Nekfeu chez Ruquier, ou pourquoi il ne faut plus inviter de rappeurs à la télévision
"Tu connais tes limites quand tes genoux et tes mains tremblent," disait Metek en ouverture de son excellent Riski.
Samedi soir, ce n'était rien d'autre que la voix de Nekfeu qui tremblait sur le plateau de Laurent Ruquier : le chef de file de 1995 et du S-Crew était en effet l'invité musical de On n'est pas couché pour venir défendre son premier effort solo, Feu, paru en juin dernier. Un disque qui continue de remporter un joli succès commercial plusieurs mois après sa sortie et qui ne pouvait donc pas éviter le passage par la case télévision.
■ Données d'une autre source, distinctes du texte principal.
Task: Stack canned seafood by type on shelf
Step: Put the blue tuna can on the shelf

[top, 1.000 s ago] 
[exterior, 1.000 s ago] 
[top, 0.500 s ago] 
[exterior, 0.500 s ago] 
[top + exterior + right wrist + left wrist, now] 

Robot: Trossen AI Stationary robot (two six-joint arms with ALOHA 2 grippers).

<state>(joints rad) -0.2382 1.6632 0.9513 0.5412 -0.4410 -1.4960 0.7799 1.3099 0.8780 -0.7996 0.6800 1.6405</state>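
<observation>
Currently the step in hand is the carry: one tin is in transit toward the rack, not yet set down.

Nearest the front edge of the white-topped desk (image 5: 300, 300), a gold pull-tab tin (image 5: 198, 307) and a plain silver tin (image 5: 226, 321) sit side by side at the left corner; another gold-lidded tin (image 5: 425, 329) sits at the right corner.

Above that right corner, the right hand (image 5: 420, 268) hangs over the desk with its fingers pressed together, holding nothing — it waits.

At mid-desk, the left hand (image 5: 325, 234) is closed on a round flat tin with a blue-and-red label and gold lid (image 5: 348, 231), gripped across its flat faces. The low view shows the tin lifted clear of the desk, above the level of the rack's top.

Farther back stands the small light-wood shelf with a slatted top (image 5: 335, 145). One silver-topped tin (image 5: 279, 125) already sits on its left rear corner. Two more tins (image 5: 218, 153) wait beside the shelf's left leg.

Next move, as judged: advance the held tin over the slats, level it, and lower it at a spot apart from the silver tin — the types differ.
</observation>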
Mal assuré et plutôt sur la réserve, c'est sous les éloges que le Parisien a été reçu. Et ceux notamment d'une Léa Salamé bien trop fière de pouvoir placer qu'elle avait assisté à des concerts du Wu-Tang Clan et de NTM dans sa vie. Une anecdote qui n'a malheureusement pas suffi à cacher à quel point elle était complètement déconnectée du rap en 2015, et donc proprement incapable de tisser une entrevue digne d'intérêt avec le rappeur.
C'était déjà un moment suffisamment gênant, on s'en serait voulu d'entendre en plus le désagréable Yann Moix en rajouter une couche. C'est pourtant à lui seul que revient le mérite d'avoir relevé un peu le niveau, parlant de Feu comme d'un disque avec "de la violence qui ne fait pas mal". Des mots finalement pas si éloignés de ceux de notre papier.
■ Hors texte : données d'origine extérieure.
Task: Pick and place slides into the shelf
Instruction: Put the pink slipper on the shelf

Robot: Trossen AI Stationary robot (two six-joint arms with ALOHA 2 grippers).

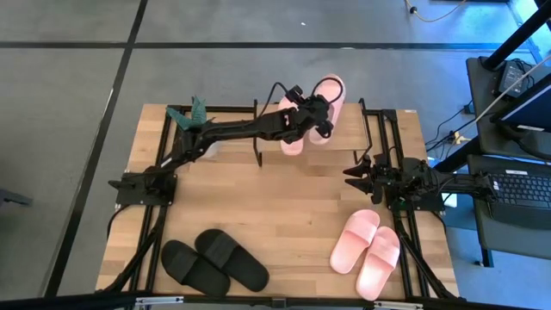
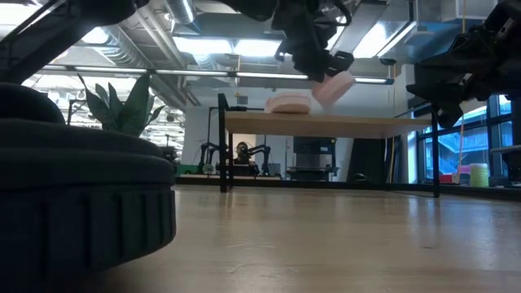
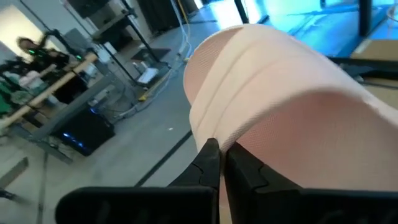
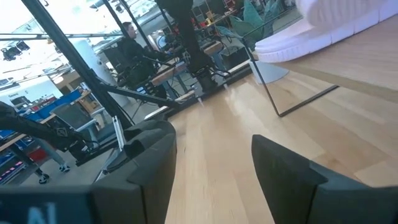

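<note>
My left gripper (image 1: 315,114) reaches over the far edge of the table and is shut on a pale pink slide (image 1: 330,96), above the shelf's wooden top board (image 2: 358,124). A second pink slide (image 1: 292,138) lies flat on its sole on that board, beside the held one. Another pink pair (image 1: 367,250) lies on the table near the right front, and the black pair (image 1: 215,260) lies near the left front. My right gripper (image 4: 211,168) is open and hovers over the table's right side (image 1: 357,172), touching nothing. My left gripper pinches the pink slide's edge (image 3: 205,134) between its two fingers (image 3: 210,163), which are almost closed together. It comes from above and from the table's left. The slide (image 2: 335,85) hangs tilted below the gripper, just above the shelf board; whether it touches the board cannot be told.
The shelf's thin black frame (image 4: 273,93) stands on the table's far part. Bare wooden tabletop (image 1: 284,198) lies between the two arms. The right arm's base sits at the right edge (image 1: 413,185). A person sits at a desk in the room behind (image 4: 127,31).
</note>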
Le PAF et le rap français, de toute façon ça n'a jamais été le grand amour. Il n'y a qu'à voir comment les rappeurs évitent soigneusement de se bousculer au portillon : pour reprendre l'exemple de l'antenne de Ruquier, seuls Disiz, Youssoupha ou Soprano ont fait le déplacement. Autant de rappeurs déjà bien installés dans le rap et dans leur trentaine, plus tout à fait pertinents, mais qui confortent le genre dans une réalité rassurante, bien que peu représentative de la diversité qu'il peut offrir aujourd'hui.
Et si l'on félicite tout de même le blanc-bec d'avoir voulu mettre en lumière des influences dont on ne comprend finalement pas tout à fait la résonance (Mafia K'1 Fry et Karlito, vraiment Ken?), il faut bien admettre que côté journalistes, les jugements de valeur demeurent légion et ne permettent absolument pas aux auditeurs occasionnels de se faire un avis éclairé sur ce qu'est le rap français. Et d'entendre enfin que NTM et Assassin sont considérés comme des artistes fréquentables presque vingt ans après leur âge d'or, c'est un fléau qu'on n'aimerait pas voir s'appliquer à des mecs bien dans leur époque et tout aussi incontournables, à l'instar de Sameer Ahmad ou encore PNL.
À l'arrivée, on se dit qu'il n'y a guère aujourd'hui qu'un Mouloud Achour pour parler correctement de rap à la télé, avec sa connaissance de la réalité commerciale et de sa facette entertainment qui échappe aux journalistes du service public. Mais là encore, malgré les bons scores de Clique, son audience semble avoir proprement décuplé depuis la reconversion en plateforme multimédia. De là a penser que le rap est incompatible avec la télévision et qu'il se réserve à des auditeurs davantage habitués à avoir un clavier sous la main qu'une télécommande, il n'y a qu'un pas qu'on ne franchira pas. Mais si ça se vérifie, on espère vivement que l'affaire Nekfeu saura faire jurisprudence. Et qu'elle évitera à tous ces rappeurs à succès de s'imposer ce genre d'incontournable passage télé qui, au final, fatigue tout le monde.
En attendant qu'une petite poignée de rédacteurs de l'Abcdr du Son se décident à faire une percée héroïque au petit écran, on ne saurait que trop recommander à cette clique de journalistes musicaux du dimanche cet adage très librement inspiré par la prose de ce bon vieux Elie Yaffa : "Si tu connais pas, t'en parles pas et puis c'est tout". En plus, ça nous évitera de perdre du temps à écrire des gros pâtés alors qu'on aurait pu faire des choses beaucoup plus risquées, comme ranger nos chaussettes par exemple.